En el último mes en que usé Transmilenio (agosto), vi cuatro conatos de pelea entre ciudadanos que se negaban a pagar por el servicio y los vigilantes “disuasores” que se encuentran en las estaciones, entre otras que fueron virales por internet; tristemente, un pequeño porcentaje de estas fue ocasionado por ciudadanos de otras regiones, se notaba por su acento.
El intro de la serie The Equalizer -El Justiciero- definía a la Nueva York de los 80 como: criminalidad, consumo de drogas, deterioro urbano y una explosión artística maravillosa; era brutalmente decadente y poderosa al mismo tiempo. Bogotá se parece en algo a esa Nueva York: está hecha de regiones donde nadie parece ser dueño de ella, la tratan con un irrespeto vulgar, curiosamente, a la ciudad que nos da de todo, lo que no ocurre en nuestros lugares de origen; por eso la movilidad social.
La situación del transporte en Bogotá tiene un espejo al otro lado del mundo, en la India. Hace poco, millones de usuarios del tren se negaban a pagar el boleto; la baja moral de los pasajeros, el hacinamiento y el hecho de que aquellos que cumplían la norma no recibieran incentivo alguno afectaban a un sistema que mueve unos 23 millones de pasajeros al día. La compañía Indian Railways, ante esta situación y con el ánimo de fomentar la cultura de la integridad donde el respeto por las reglas a menudo no se valora (pareciera que estamos hablando de Bogotá), vio en ella una oportunidad reconociendo la honestidad.
Fue así como crearon la campaña Lucky Yatra, o viaje con suerte en español. Marcaron una tendencia cambiando un comportamiento masivo y resolviendo un problema concreto: el no pago del tiquete de tren en Mumbai. Convirtieron cada boleto de viaje en una posibilidad de ganar algo, reduciendo el fraude de viajeros colados en el transporte, que era un caos millonario: pérdidas de ingresos, falta de datos, peligrosidad para todos, algo semejante a la Bogotá de todos en el Transmilenio.
No se trataba de una promoción por sí misma, era algo mayor, un cambio de marco mental, donde el incentivo alineado con la cultura local era sencillo (pagas y ganas) y el premio no era necesariamente millonario, pero sí era frecuente, visible y creíble; esto es lo más importante. (Fuente: Ads of the World).

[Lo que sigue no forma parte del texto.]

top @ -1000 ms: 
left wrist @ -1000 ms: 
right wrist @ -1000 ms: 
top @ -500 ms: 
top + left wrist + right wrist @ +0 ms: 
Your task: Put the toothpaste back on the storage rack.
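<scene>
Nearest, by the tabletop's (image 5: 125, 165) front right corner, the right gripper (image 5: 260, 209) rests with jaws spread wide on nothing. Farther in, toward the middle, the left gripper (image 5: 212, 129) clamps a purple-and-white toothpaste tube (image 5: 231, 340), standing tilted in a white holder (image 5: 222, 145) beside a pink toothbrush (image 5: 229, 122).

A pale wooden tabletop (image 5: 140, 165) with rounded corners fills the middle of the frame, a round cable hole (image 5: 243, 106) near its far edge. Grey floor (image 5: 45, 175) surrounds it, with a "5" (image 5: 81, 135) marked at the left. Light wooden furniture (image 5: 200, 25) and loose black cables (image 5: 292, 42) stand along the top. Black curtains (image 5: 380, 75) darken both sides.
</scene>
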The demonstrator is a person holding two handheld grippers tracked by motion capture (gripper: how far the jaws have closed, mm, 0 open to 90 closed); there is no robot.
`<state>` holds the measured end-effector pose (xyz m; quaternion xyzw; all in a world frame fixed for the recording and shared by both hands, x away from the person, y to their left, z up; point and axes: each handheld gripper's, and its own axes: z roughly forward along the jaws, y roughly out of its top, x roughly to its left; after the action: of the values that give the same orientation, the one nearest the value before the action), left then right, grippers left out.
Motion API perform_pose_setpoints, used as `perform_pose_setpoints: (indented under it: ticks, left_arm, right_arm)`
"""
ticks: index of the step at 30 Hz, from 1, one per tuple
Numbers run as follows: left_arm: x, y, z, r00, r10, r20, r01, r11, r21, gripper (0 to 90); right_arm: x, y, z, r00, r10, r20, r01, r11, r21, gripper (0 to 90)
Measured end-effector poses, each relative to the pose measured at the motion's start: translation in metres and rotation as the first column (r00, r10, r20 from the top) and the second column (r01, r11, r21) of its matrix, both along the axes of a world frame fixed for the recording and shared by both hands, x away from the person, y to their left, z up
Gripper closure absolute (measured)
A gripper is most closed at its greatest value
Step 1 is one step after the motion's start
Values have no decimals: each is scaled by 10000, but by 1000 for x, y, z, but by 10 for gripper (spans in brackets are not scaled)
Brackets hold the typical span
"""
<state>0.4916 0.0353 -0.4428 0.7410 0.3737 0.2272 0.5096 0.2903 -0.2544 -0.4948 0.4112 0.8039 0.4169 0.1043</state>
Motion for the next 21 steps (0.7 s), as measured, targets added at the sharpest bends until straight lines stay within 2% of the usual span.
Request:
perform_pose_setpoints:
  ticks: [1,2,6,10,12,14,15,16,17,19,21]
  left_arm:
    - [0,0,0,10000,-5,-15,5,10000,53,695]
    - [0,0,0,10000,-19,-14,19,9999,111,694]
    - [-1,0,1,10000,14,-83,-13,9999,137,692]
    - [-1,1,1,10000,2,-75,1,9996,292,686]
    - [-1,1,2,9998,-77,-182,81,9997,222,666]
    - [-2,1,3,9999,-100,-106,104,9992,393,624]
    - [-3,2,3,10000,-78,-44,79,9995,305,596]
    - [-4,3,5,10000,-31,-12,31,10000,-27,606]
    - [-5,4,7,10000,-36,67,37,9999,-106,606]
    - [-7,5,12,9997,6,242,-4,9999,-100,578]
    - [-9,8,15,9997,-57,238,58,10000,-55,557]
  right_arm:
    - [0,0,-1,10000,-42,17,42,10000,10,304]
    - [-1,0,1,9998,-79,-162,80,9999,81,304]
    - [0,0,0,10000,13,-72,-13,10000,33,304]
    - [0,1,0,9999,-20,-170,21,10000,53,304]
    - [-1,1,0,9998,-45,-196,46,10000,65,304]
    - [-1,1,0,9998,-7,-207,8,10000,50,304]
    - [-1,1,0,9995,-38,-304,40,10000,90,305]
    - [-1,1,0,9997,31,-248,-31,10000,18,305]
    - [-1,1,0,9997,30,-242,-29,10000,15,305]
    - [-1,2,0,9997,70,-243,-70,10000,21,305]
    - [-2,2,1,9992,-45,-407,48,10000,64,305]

En la India, la suerte y jugar lotería tienen un arraigo profundo en el pueblo. ¿Cuáles serían los nuestros, considerando que hay, como yo, millones que venimos de regiones con usos y costumbres disímiles usando el Transmilenio -unos 4 millones de usuarios al día, según la Alcaldía de Bogotá-?
Hace poco Transmilenio implementó la campaña de no molestar con el ruido a quienes van en el articulado, pues cada vez es mayor el número de personas que usan su celular a todo volumen sin el menor asomo de vergüenza; tristemente, la campaña no se percibe al interior de los buses, como sí ocurrió hace unos años la de evitar portar morrales en la espalda durante el recorrido, algo que deben volver a recordar por estos días. Considerando que en un año estará rodando el metro, debemos, junto a las autoridades, gremios, universidades, colegios, equipos de fútbol y los mismos vendedores ambulantes, ¡todos!, implementar estrategias para amar este urbanismo que se abre ante nosotros.
La Caracas ha perdido su brillo: se evidencia que las obras pronto pasarán y el mobiliario urbano deteriorado y sucio debe tener otra visión, pues cientos de locales comerciales han sido vandalizados. Algo parecido ocurrió en Nueva York con el complejo Hudson Yards, el mayor proyecto de renovación urbana en la historia de Estados Unidos.
¿En qué creemos los que habitamos Bogotá? Cada pasaje es una oportunidad, cada día hay premios y cada semana uno mayor: fútbol, lotería, chance, mercados, camisetas de fútbol, lo que sea que incentive amar y cuidar nuestra ciudad. Estoy seguro de que miles de empresas se involucrarían en ello.